Shell scripts, syntax checking, linting, line breaks, CI/CD, and more
Shell scripts are the glue that holds many systems together. They're also great for system utilities among many other things. However, they have a few thorns that can cause hours of debugging, especially in remote teams with different environments and software. Fortunately, there are a few ways to prevent them.
Here are the main issues:
- Line breaks and converting them at every step in the process.
- Syntax validation.
- Linting (and why linting isn't syntax checking.)
- UTF-8 ignorables that aren't (usually) ignorable.
- What shebang should I use?
Line breaks, syntax validation, and linting
Bash scripts (I'm using "shell script" pejoratively) need LF line breaks. If they have CRLF then executing them on the shell via ./script.sh means you'll get weird errors.
52 Are shell scripts sensitive to encoding and line endings?
The case of Windows line-ending in bash-script
This could cause hours of debugging as the errors are non-intuitive and worse, sometimes the line breaks are added on lines that haven't been changed, which means that if that line is executed as part of an if-statement, it won't work but the rest of the script will.
Wrong line breaks need to be converted at many stages:
- While editing (so that you don't have to re-convert them when you run the script.)
- After committing (so that you don't share the wrong line breaks with everyone, and if your editor doesn't support a
.editorconfig.) - Before running CI/CD (if you uploaded the file directly from file upload to GitHub.)
- Renormalizing the line endings for everyone else.
While editing
Use a .editorconfig to automatically convert the file endings to LF on save. See Visual Studio Code, line endings and a bash script on how to do this.
After committing
Use a .gitattributes file and add the line *.sh text eol=lf to it. Also add in Makefile text eol=lf if you want Makefiles to work as well. You can also add a crlf rule for .cmd and .bat files, but that's a bit out of scope for this blog post.
Before running CI/CD
Bash files (usually) don't have any syntax validation before CI/CD. We build C#, Java, Python, and oodles of other files, why don't we check Bash files?
Set up a script to run shellcheck, a program that lints Bash files. It finds many common programming errors, including incorrectly quoted variables.
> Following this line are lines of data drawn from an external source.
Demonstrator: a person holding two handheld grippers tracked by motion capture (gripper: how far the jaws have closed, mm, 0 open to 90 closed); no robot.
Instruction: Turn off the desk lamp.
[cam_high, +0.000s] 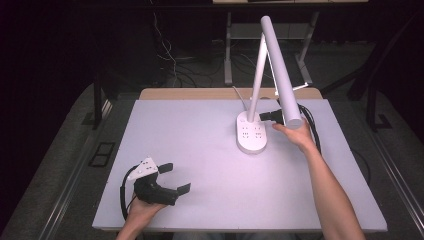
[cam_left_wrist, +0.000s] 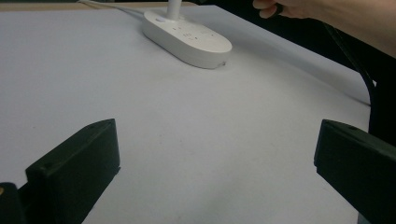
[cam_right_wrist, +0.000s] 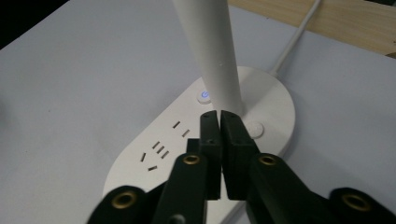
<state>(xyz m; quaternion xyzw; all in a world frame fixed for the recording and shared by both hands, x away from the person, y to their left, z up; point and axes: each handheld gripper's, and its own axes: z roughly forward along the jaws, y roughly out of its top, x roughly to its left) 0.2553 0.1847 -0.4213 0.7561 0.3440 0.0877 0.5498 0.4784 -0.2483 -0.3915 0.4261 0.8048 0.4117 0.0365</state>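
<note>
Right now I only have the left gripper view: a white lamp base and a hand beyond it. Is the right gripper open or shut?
Observer: Shut. In the right gripper view, the right gripper has its jaws pressed together with nothing between them.
Operator: Where is it pointing?
Observer: Its tips sit over the lamp base, close to the foot of the stem.
Operator: Is the lamp switched on?
Observer: I can't tell about the light itself, but a round button just past the tips glows blue.
</note>
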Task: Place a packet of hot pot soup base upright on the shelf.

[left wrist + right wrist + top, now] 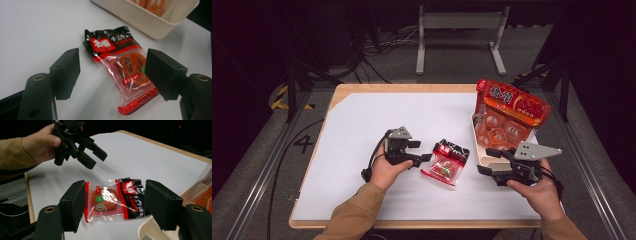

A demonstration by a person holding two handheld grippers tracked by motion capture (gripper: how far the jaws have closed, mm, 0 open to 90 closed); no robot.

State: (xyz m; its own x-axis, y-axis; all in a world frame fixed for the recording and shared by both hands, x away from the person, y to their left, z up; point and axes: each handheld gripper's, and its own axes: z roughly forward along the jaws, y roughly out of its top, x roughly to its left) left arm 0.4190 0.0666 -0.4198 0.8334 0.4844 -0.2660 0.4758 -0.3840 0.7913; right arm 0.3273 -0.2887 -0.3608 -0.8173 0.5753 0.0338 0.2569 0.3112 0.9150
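Note:
A small snack packet (446, 162) with a black and red top and a clear window lies flat on the white table cover, between my two grippers. My left gripper (422, 151) hovers just left of it, open, and its jaws stand either side of the packet (120, 67) without touching it in the left gripper view. My right gripper (486, 161) is open to the packet's right, by the near end of the tray. In the right gripper view the jaws of this gripper (116, 192) frame the packet (110, 198), and my left gripper (97, 158) hangs above the table behind it.
A cream tray (479, 157) stands at the right of the table, its wall also in the left gripper view (140, 20). It holds a large red and orange bag (512, 107) standing upright. Bare white cover (362, 115) stretches to the left and back.

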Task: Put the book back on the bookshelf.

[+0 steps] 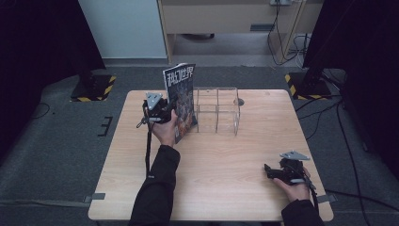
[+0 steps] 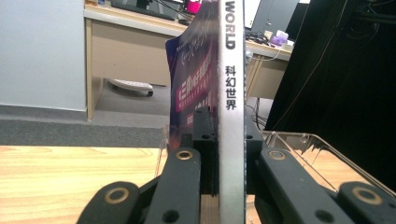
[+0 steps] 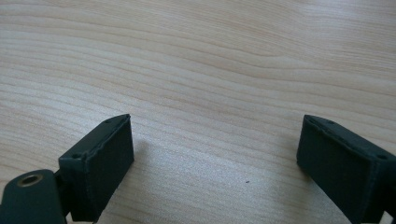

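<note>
Keep your left gripper (image 1: 170, 112) clamped on the magazine (image 1: 181, 101), upright, just left of the clear rack (image 1: 218, 112); slide it into the nearest slot.

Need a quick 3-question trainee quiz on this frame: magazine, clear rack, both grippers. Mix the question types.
1. True or false: the left gripper is shut on the magazine, which stands upright.
2. Which side of the magazine, in the high view, does the clear acrylic rack stand on? A) left B) right C) underneath
3. Fill in: the right gripper is ____, with nothing but bare table between its jaws.

Key
1. True: both jaws clamp the spine edge.
2. B: the rack stands just right of the magazine, at the table's far side.
3. Open: jaws wide apart, near the table's close right corner.
</note>
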Tool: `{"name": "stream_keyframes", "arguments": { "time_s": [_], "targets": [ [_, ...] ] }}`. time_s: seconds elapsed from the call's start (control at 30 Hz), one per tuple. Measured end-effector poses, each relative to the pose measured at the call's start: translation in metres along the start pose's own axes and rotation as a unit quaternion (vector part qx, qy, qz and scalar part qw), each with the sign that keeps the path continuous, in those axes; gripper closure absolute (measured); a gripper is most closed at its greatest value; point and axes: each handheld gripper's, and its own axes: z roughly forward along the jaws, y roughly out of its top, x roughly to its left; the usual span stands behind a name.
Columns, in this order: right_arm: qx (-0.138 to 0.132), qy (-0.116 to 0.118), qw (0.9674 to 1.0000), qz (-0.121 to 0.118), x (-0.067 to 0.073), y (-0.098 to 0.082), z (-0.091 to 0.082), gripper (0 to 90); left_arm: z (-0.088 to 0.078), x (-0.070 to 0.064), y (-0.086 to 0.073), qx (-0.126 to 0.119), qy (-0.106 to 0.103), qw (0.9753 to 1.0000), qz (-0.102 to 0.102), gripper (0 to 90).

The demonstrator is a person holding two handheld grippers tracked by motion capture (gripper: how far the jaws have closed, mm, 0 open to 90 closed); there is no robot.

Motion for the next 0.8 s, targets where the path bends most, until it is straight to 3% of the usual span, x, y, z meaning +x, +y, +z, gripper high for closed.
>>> {"name": "stream_keyframes", "arguments": {
  "time_s": [0.3,0.8],
  "targets": [
    [-0.001,0.000,1.0000,-0.001,0.000,0.000,0.000,11.0,-0.008,0.001,-0.008,-0.004,-0.010,0.9999,0.002,82.0],
    [0.000,0.001,1.0000,0.001,0.000,0.000,0.000,11.0,-0.039,0.004,-0.019,0.037,-0.013,0.9989,0.026,81.8]
  ]
}}
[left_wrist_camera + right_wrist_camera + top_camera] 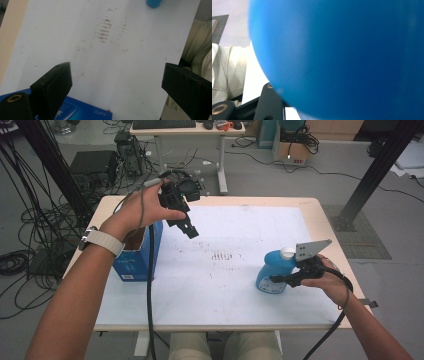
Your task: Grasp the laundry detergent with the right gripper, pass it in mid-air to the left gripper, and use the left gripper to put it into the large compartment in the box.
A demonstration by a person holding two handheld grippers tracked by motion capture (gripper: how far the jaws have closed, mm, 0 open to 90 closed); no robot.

Also, run bash -n on the file during CI/CD because shellcheck isn't 100% perfect at detecting syntax errors.
Also get your team members to run shellcheck before they push to CI/CD so that CI/CD doesn't fail unnecessarily.
Shellcheck says this script is fine, but bash -n says it is invalid (it is invalid):
#!/bin/bash
(scp -r s/!(t) test:/test)
That doesn't mean shellcheck is useless. Shellcheck is meant to find linting errors such as possible errors that cause unintended script execution errors. Bash -n is just for syntax checking. You'll be hard-pressed to find any other articles about CI/CD and bash -n and as such I couldn't add any references to it.
Also, check the line endings by running dos2unix on the file (through CI/CD) and then comparing it with the input file. If they differ, then the line endings might be different. Don't rewrite the file just on the CI/CD with dos2unix. It will cause the files to slowly become out of sync with the teams' versions. If you must, run it locally then push the changes if any.
Renormalizing it for everyone else
Run git add --renormalize .
Git: how to renormalize line endings in all files in all revisions?
UTF-8 ignorables that aren't (usually) ignorable
See my other post https://github.com/alexyorke/alexyorke.github.io/blob/master/utf-8-default-ignorables-you-should-not-ignore.md on how to identify invisible characters and why they cause issues.
What shebang should I use?
Use #!/usr/bin/env bash. It'll be the same thing 99% of the time as #!/bin/bash except those cases where a different version of Bash is installed or preferred. This could mean having access to newer features that your script uses.